• The problem:
All of the entries must be reproduced exactly, with no images carried over.

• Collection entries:

+ + + + + + +

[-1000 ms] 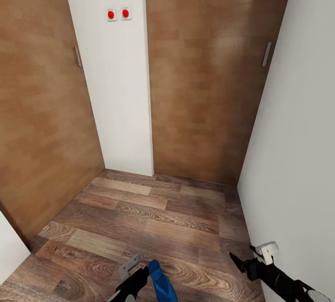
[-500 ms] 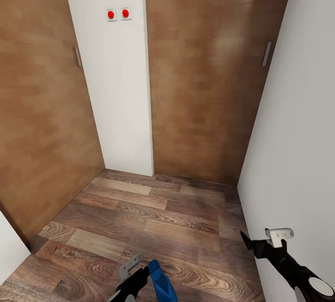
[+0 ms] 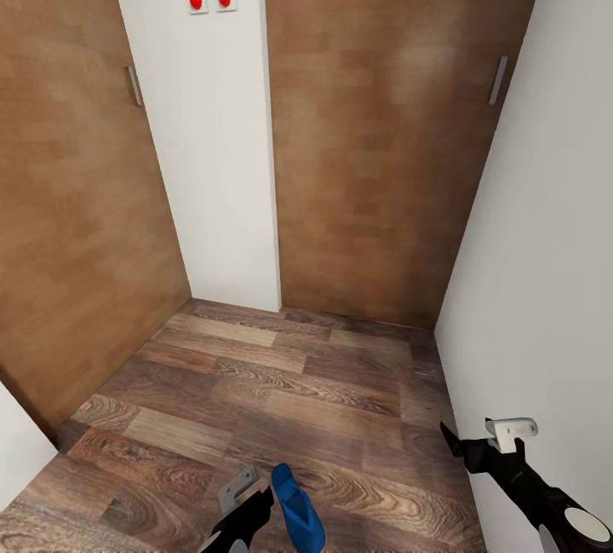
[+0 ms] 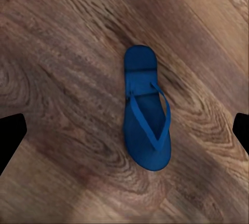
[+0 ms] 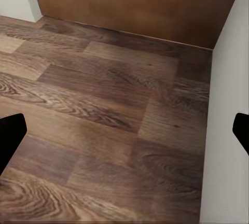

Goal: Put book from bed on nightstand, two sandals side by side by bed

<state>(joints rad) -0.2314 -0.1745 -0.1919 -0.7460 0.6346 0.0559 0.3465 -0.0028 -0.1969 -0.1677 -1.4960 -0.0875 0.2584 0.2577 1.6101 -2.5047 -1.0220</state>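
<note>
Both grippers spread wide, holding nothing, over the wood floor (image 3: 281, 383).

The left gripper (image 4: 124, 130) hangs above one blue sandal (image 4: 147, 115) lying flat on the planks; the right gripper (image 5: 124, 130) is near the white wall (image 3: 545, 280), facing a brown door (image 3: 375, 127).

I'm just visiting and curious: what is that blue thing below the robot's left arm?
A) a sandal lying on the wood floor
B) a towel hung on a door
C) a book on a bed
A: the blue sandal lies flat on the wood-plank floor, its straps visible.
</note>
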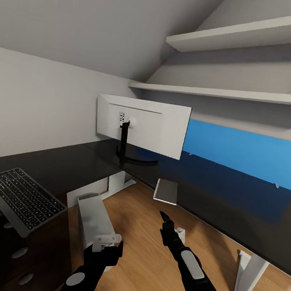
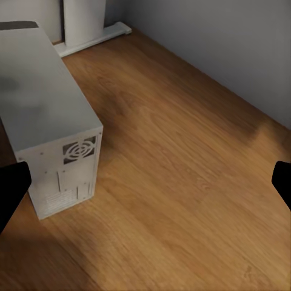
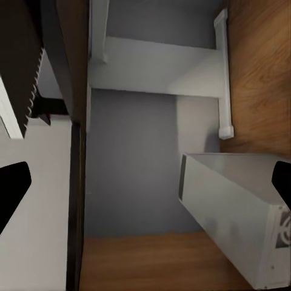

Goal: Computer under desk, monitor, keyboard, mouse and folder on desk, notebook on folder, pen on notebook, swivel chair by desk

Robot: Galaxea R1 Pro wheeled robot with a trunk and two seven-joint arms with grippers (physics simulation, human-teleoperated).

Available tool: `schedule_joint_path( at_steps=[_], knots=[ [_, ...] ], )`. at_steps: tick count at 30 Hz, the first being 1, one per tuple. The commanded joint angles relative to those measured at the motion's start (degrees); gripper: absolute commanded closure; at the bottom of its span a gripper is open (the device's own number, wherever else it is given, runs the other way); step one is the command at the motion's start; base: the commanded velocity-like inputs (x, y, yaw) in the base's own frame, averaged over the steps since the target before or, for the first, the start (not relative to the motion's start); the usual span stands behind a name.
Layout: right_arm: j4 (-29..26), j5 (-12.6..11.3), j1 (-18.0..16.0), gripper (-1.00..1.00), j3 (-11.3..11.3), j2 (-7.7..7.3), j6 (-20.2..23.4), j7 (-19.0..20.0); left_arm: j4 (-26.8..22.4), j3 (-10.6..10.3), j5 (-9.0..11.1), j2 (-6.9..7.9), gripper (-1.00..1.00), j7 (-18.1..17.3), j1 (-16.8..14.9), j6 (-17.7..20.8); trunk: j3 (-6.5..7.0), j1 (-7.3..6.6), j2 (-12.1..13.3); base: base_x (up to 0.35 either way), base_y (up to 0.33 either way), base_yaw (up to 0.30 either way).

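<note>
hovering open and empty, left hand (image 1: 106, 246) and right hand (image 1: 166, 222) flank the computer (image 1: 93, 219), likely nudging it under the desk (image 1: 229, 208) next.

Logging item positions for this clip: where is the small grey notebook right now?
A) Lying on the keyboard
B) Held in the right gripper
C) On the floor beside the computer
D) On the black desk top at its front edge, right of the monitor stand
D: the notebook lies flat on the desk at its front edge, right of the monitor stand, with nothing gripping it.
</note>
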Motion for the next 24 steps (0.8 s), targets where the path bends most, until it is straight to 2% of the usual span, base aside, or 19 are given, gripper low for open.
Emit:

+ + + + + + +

• Output:
[-1000 ms] 
[-500 ms] 
[+0 ms] 
[+0 ms] 
[+0 ms] 

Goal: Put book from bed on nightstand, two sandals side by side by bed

<state>(joints rad) -0.2314 -0.1745 -0.1919 -0.7460 0.6346 0.0559 0.3465 -0.0028 -0.1969 -0.1677 -1.4960 -0.0875 0.2584 0.2577 1.6101 -2.5047 -1.0220</state>
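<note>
Both grippers spread wide, holding nothing, over the wood floor (image 3: 281, 383).

The left gripper (image 4: 124, 130) hangs above one blue sandal (image 4: 147, 115) lying flat on the planks; the right gripper (image 5: 124, 130) is near the white wall (image 3: 545, 280), facing a brown door (image 3: 375, 127).

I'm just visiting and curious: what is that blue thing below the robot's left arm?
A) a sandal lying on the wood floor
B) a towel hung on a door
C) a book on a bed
A: the blue sandal lies flat on the wood-plank floor, its straps visible.
</note>
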
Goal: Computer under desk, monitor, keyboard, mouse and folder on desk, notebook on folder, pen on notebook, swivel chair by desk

Robot: Galaxea R1 Pro wheeled robot with a trunk and two seven-joint arms with grippers (physics simulation, human-teleoperated).

Available tool: `schedule_joint_path( at_steps=[_], knots=[ [_, ...] ], )`. at_steps: tick count at 30 Hz, the first being 1, one per tuple. The commanded joint angles relative to those measured at the motion's start (degrees); gripper: absolute commanded closure; at the bottom of its span a gripper is open (the device's own number, wherever else it is given, runs the other way); step one is the command at the motion's start; base: the commanded velocity-like inputs (x, y, yaw) in the base's own frame, averaged over the steps since the target before or, for the first, the start (not relative to the motion's start); the usual span stands behind a name.
Layout: right_arm: j4 (-29..26), j5 (-12.6..11.3), j1 (-18.0..16.0), gripper (-1.00..1.00), j3 (-11.3..11.3), j2 (-7.7..7.3), j6 (-20.2..23.4), j7 (-19.0..20.0); left_arm: j4 (-26.8..22.4), j3 (-10.6..10.3), j5 (-9.0..11.1), j2 (-6.9..7.9), gripper (-1.00..1.00), j7 (-18.1..17.3), j1 (-16.8..14.9), j6 (-17.7..20.8); trunk: j3 (-6.5..7.0), j1 (-7.3..6.6), j2 (-12.1..13.3); base: base_x (up to 0.35 either way), base_y (up to 0.33 either way), base_yaw (up to 0.30 either way).

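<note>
hovering open and empty, left hand (image 1: 106, 246) and right hand (image 1: 166, 222) flank the computer (image 1: 93, 219), likely nudging it under the desk (image 1: 229, 208) next.

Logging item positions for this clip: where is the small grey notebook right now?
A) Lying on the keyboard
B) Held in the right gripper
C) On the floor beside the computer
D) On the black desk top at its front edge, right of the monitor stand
D: the notebook lies flat on the desk at its front edge, right of the monitor stand, with nothing gripping it.
</note>
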Motion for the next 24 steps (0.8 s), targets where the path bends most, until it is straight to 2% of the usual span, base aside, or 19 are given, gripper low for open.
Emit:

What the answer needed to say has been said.